Seen through a systems lens, sovereign immunity is a form of option removal as strategy. By eliminating the possibility of suit, the system removes a critical corrective feedback loop. Errors do not propagate upward. They are contained, individualized, and normalized. The institution remains stable precisely because it does not have to learn.
This is why reform efforts focused on training, ethics, or leadership routinely disappoint. The problem is not primarily bad actors. It is structural insulation. A system that cannot be meaningfully challenged will eventually behave as though it cannot be wrong.
The deeper issue is legitimacy. Governments derive authority from the claim that they act on behalf of the people and under law. Sovereign immunity contradicts that claim. It asserts that the state is not merely a delegated agent, but a distinct legal entity elevated above those it governs. Once accountability becomes discretionary rather than inherent, legitimacy erodes—even if formal legality remains intact.

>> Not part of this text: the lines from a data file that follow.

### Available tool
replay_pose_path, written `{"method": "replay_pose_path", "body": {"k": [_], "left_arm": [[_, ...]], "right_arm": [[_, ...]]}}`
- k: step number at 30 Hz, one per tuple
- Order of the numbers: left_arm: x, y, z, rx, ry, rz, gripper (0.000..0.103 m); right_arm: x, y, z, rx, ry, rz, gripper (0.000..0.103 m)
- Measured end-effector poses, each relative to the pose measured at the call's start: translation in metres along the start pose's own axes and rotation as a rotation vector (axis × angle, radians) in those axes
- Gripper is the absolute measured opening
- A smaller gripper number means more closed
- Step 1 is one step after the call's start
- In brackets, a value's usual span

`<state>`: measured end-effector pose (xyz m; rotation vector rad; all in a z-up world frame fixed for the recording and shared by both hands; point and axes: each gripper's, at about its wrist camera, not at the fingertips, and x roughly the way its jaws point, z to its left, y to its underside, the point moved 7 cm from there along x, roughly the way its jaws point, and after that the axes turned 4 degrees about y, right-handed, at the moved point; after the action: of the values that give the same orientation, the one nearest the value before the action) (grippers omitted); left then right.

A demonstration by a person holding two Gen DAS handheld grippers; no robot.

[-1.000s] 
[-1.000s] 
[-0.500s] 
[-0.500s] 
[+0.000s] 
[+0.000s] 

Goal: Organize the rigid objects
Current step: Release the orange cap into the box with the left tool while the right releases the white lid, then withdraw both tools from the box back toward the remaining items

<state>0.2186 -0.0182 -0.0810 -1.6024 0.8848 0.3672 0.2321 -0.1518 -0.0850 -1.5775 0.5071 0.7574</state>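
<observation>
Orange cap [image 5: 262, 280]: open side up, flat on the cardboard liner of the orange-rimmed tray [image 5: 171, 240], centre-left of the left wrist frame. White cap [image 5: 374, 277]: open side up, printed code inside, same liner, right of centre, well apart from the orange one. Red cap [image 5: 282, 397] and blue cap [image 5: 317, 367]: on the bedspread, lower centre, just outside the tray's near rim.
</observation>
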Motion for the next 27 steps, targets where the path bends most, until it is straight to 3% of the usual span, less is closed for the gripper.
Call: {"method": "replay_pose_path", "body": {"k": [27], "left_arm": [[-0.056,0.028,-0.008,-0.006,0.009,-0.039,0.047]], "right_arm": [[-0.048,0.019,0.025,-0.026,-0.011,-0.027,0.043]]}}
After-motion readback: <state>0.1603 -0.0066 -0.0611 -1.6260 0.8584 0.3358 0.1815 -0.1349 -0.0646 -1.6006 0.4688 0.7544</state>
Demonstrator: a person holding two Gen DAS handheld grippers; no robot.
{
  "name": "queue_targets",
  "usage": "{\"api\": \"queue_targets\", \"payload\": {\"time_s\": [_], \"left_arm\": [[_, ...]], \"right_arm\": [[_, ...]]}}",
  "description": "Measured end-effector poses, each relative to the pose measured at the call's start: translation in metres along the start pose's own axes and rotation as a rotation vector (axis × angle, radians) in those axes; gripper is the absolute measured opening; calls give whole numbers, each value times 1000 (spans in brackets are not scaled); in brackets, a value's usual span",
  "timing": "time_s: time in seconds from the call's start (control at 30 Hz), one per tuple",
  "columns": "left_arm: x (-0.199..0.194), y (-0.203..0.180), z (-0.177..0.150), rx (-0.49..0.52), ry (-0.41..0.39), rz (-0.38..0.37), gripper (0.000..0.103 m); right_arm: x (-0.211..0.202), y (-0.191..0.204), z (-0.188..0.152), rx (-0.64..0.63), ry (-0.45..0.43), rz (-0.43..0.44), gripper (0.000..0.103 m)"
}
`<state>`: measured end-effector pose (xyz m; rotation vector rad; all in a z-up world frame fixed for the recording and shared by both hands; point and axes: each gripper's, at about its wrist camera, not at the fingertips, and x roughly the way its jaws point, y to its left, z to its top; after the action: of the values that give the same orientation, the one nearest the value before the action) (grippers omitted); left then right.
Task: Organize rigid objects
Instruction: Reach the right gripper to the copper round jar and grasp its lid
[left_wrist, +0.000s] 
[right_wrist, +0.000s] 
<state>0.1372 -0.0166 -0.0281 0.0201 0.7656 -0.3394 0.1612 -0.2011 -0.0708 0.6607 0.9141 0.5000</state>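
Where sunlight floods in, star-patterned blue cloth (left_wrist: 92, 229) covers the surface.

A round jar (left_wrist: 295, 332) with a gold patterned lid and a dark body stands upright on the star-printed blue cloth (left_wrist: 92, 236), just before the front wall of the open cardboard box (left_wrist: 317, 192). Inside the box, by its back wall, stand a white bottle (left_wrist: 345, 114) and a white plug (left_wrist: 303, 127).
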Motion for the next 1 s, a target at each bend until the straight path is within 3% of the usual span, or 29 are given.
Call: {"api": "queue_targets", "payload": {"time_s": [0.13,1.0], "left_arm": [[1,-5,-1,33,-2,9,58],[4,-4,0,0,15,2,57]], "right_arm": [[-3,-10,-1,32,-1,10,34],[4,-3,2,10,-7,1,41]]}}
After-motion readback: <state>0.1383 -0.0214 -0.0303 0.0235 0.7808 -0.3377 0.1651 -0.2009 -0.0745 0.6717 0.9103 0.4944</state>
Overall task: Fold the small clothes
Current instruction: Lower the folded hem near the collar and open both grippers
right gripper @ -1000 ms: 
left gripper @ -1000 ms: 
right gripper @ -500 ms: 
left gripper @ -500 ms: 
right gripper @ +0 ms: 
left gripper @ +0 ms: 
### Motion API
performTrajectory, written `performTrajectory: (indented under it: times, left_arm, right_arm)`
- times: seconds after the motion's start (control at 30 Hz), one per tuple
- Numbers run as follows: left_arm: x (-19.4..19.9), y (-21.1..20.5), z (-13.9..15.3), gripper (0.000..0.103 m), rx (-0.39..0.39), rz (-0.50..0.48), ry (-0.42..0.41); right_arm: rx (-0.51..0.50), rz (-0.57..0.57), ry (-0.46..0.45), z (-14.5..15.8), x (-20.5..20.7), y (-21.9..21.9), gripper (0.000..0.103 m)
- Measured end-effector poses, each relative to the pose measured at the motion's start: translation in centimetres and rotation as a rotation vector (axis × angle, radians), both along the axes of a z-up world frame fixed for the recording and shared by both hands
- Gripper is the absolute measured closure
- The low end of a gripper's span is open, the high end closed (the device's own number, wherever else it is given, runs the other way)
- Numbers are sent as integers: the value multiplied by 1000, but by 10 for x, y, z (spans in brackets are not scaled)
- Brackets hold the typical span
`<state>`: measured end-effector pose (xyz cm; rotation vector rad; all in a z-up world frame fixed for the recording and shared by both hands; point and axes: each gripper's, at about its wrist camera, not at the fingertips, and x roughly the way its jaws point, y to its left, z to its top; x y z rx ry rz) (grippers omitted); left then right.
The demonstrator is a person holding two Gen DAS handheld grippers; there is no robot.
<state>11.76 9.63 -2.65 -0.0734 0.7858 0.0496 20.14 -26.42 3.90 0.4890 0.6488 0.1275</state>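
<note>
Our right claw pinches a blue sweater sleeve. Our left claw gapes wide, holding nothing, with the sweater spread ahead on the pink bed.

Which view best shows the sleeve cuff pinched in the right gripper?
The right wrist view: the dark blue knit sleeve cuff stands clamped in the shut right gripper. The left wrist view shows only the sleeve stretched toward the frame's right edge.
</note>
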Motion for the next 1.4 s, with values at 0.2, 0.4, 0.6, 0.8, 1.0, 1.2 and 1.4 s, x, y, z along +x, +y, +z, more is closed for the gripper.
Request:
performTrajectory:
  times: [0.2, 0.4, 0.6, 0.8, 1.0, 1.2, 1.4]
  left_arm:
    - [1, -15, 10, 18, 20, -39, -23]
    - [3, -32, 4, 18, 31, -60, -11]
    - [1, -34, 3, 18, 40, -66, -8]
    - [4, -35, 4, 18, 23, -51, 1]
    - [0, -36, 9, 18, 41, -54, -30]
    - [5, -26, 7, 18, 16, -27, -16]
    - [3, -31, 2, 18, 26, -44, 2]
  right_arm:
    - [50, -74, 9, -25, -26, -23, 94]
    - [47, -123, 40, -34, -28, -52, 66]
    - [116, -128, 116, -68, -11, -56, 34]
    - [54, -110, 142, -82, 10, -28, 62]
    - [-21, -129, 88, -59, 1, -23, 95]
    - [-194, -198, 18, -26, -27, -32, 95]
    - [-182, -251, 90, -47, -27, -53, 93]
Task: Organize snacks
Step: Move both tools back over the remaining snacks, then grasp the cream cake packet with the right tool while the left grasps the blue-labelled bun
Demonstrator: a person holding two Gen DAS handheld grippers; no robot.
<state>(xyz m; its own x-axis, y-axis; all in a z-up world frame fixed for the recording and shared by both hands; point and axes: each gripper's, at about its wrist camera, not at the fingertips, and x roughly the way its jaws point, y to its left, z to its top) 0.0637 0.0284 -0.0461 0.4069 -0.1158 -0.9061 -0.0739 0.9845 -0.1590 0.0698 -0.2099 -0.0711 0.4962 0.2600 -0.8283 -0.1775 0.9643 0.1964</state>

If law is to function as more than procedural compliance, sovereign immunity must be reexamined. Not abolished reflexively, but constrained seriously. Immunity should be exceptional, narrowly justified, and transparently defended—not inherited uncritically from feudal logic that a modern constitutional state claims to have rejected.
A system that cannot be sued is a system that cannot be corrected. And a system that cannot be corrected does not deserve the moral authority it claims. Sovereign immunity is not a technical necessity. It is a remarkable injustice—one that has long enabled the legal subjugation and inhumane treatment of Indigenous Nations, and continues to do so in plain sight.